**Exercise prompt**. What you produce should be an exact transcription of the data, minus any pictures.

**Data shown**.
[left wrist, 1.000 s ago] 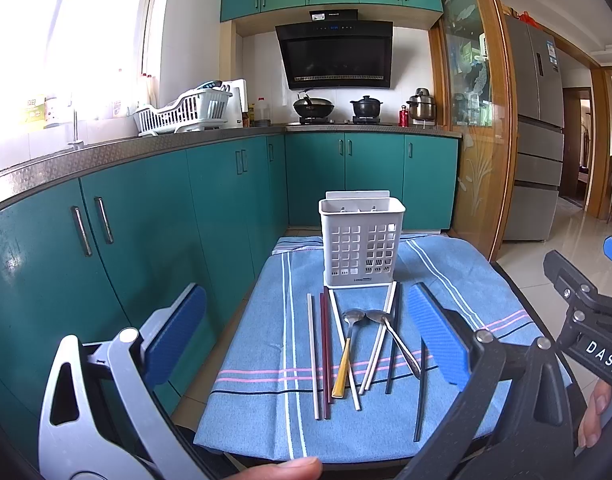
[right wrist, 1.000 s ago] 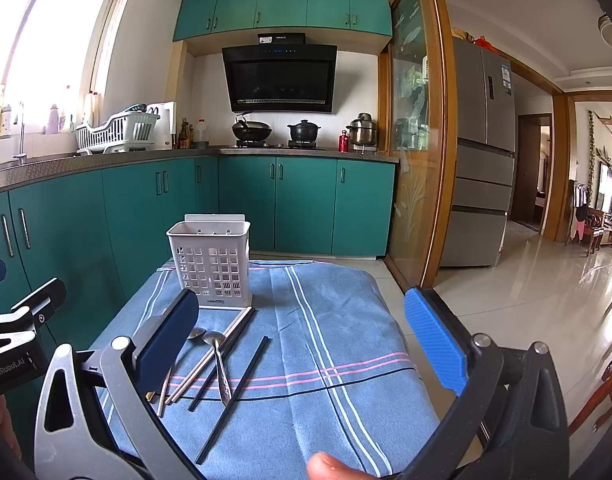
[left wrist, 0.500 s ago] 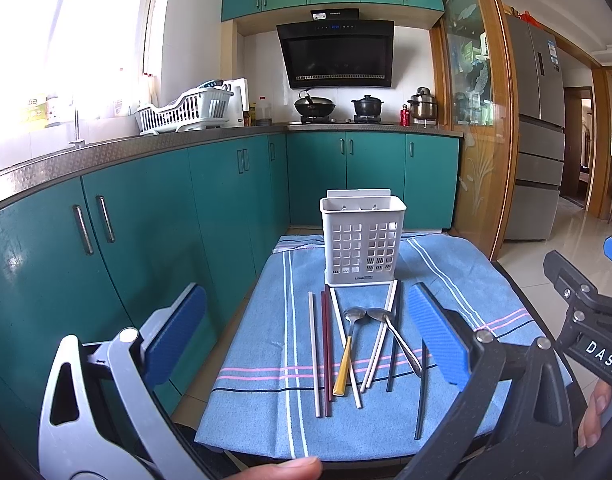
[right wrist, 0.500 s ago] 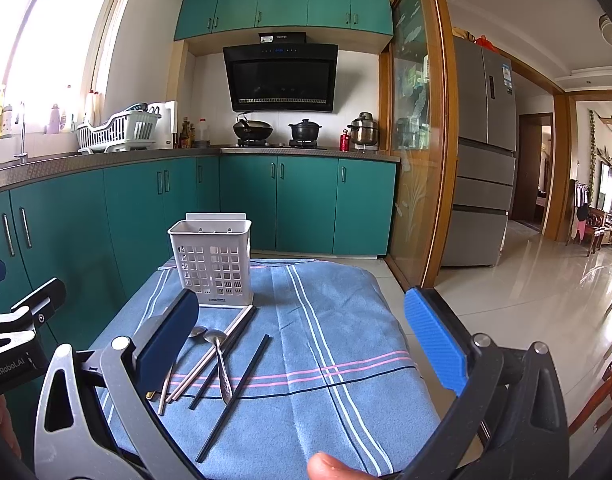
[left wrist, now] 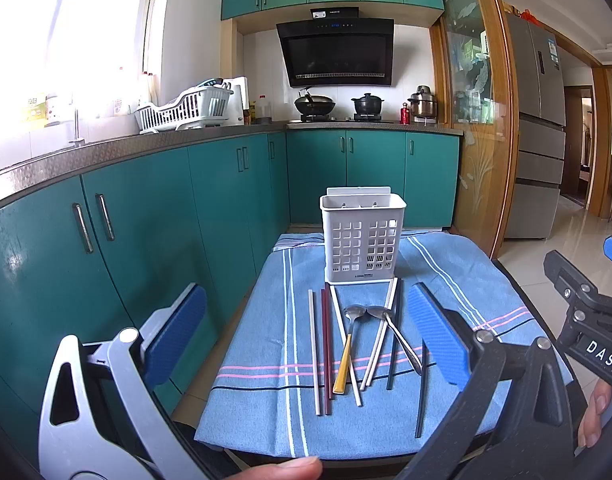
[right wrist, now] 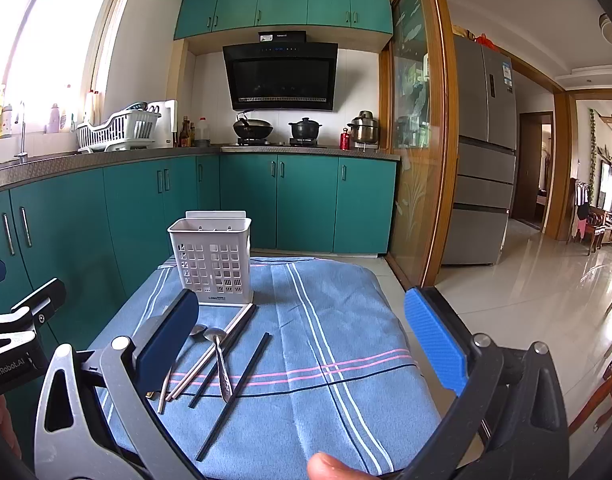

**Reply**.
[left wrist, 1.000 s ago] 
[right wrist, 1.000 s ago] 
[left wrist, 0.500 s ago] 
[right wrist, 0.500 s ago] 
[left wrist, now] 
[right wrist, now] 

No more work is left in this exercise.